**WHAT THE TASK ASKS**
When you reach the line in the listing below that contains "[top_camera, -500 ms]", begin returning lines exactly as written, and stop after the line that contains "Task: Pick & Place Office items". Return no other lines.

**INFORMATION PROVIDED**
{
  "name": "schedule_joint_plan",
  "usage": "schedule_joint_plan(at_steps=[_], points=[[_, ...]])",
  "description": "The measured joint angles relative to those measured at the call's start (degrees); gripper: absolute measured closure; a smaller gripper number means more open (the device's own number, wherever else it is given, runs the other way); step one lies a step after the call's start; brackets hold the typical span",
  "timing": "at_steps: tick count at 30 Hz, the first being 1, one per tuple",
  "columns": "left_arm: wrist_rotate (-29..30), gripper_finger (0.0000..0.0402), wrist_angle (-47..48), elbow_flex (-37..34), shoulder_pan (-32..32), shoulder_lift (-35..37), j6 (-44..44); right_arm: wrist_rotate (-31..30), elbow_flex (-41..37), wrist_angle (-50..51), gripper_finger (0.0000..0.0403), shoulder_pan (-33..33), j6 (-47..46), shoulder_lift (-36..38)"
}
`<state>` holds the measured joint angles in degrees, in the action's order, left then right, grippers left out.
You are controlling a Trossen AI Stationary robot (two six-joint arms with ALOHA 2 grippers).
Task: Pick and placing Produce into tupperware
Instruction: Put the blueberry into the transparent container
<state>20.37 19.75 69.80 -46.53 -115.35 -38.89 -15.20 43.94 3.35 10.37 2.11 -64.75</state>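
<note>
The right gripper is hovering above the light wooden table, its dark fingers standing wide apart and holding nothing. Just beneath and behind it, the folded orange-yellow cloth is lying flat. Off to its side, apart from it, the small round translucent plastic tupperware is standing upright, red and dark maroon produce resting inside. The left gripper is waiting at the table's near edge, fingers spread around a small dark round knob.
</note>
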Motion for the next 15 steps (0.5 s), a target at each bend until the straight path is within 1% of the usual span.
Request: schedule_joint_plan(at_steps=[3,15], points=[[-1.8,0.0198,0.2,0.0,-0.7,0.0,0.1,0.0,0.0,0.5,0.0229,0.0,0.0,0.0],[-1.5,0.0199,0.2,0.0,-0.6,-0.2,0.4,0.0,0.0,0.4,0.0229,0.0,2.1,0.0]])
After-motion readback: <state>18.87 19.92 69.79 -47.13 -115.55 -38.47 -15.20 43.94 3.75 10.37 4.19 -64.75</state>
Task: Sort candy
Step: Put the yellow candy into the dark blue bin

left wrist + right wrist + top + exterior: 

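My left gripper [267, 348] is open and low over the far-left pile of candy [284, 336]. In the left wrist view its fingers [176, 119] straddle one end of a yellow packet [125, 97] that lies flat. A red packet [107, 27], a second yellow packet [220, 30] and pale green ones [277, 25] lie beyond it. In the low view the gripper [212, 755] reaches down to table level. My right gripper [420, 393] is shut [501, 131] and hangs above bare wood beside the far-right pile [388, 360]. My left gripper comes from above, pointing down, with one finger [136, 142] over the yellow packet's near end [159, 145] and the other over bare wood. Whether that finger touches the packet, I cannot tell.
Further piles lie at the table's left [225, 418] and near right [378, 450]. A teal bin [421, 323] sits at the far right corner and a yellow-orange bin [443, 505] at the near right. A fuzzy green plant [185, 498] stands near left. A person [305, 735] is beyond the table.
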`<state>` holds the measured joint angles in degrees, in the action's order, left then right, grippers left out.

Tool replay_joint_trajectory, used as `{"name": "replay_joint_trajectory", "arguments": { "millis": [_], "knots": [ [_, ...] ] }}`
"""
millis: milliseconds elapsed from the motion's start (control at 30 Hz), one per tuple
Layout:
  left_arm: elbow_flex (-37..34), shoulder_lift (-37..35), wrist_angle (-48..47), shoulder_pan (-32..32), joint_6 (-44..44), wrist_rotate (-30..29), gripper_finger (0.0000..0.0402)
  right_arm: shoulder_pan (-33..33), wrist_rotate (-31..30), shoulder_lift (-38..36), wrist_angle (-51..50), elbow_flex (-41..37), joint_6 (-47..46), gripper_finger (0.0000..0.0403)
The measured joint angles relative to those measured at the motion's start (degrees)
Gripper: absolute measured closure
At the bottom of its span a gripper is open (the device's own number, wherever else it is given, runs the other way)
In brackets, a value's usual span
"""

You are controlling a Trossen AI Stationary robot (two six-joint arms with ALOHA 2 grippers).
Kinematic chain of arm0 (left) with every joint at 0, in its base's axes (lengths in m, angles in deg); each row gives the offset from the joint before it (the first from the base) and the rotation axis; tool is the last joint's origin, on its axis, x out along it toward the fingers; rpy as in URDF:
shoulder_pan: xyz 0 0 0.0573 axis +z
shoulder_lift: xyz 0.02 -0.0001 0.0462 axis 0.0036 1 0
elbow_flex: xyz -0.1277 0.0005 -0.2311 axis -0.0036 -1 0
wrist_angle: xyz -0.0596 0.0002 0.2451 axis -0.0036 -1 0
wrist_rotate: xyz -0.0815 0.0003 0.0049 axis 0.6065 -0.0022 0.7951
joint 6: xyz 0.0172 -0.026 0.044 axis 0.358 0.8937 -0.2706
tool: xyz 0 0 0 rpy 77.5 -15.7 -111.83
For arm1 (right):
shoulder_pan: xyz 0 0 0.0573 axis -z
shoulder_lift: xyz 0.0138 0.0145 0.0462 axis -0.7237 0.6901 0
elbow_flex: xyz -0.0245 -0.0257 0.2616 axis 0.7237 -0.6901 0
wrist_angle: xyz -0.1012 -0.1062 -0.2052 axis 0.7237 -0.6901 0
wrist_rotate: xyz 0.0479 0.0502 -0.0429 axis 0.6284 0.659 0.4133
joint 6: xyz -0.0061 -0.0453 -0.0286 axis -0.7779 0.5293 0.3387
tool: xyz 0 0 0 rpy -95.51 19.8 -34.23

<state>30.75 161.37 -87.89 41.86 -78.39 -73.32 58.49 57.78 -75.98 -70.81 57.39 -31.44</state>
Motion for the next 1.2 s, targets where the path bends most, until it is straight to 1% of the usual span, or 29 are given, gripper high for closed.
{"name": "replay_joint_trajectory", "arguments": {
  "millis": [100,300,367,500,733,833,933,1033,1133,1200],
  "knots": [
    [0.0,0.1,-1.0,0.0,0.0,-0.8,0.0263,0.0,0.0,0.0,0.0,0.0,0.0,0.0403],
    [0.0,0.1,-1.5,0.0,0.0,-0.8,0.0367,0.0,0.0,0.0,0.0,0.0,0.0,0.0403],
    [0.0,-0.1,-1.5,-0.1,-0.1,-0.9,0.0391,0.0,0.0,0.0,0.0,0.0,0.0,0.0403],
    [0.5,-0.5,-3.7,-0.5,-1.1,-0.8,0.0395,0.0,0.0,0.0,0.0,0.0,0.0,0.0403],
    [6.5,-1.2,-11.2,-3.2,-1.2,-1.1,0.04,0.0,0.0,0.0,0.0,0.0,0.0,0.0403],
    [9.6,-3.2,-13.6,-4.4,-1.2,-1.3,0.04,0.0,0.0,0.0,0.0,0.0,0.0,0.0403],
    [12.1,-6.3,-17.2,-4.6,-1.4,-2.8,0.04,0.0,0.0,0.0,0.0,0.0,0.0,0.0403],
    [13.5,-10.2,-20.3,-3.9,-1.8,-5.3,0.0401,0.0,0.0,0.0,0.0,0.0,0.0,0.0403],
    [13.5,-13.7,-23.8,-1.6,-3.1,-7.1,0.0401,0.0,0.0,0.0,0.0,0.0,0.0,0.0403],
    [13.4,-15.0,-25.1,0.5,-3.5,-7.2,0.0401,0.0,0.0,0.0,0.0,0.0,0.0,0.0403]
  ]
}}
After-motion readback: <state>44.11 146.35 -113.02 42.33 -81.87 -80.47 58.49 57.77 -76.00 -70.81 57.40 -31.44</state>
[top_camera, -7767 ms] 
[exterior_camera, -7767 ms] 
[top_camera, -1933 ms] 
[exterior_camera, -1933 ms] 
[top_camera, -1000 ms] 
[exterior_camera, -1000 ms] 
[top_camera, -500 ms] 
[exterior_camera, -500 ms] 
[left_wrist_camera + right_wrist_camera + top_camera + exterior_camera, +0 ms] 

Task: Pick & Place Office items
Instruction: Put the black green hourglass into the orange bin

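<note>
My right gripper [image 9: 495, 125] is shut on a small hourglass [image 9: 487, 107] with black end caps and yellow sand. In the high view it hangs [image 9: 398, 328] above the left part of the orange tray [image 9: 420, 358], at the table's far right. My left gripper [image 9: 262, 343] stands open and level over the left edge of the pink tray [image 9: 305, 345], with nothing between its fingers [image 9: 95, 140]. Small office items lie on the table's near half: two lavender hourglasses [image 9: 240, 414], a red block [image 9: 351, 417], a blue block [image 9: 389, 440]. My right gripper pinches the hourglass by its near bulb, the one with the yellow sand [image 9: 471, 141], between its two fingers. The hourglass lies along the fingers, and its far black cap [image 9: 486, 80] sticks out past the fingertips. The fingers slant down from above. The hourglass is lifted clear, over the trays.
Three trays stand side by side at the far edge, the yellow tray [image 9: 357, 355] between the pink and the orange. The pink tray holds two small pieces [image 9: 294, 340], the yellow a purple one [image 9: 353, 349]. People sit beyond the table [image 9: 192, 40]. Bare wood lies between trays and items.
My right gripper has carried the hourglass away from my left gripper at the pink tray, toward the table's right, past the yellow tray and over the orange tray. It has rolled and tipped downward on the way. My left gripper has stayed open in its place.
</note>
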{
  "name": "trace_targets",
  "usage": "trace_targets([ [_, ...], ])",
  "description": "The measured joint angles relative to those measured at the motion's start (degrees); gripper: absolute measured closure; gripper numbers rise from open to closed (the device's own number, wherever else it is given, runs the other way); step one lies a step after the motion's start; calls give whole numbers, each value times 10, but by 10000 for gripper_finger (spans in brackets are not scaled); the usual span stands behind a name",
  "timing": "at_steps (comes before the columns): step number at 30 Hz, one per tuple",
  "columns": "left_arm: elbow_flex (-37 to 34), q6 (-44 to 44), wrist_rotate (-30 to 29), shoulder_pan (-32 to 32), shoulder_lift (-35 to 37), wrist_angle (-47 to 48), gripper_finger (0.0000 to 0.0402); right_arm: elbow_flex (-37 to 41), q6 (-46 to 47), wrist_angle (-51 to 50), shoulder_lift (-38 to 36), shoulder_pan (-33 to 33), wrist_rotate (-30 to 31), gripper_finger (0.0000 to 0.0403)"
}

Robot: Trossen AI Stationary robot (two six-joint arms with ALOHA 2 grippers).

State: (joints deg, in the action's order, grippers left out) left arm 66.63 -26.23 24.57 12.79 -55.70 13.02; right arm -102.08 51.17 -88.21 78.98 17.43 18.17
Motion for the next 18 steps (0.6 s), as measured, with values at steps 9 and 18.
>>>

**SOLUTION TO THE PROBLEM**
[top_camera, -500 ms] 
[exterior_camera, -500 ms] 
[left_wrist_camera + right_wrist_camera + top_camera + exterior_camera, +0 ms] 

Task: Pick & Place Office items

There is no more output to give.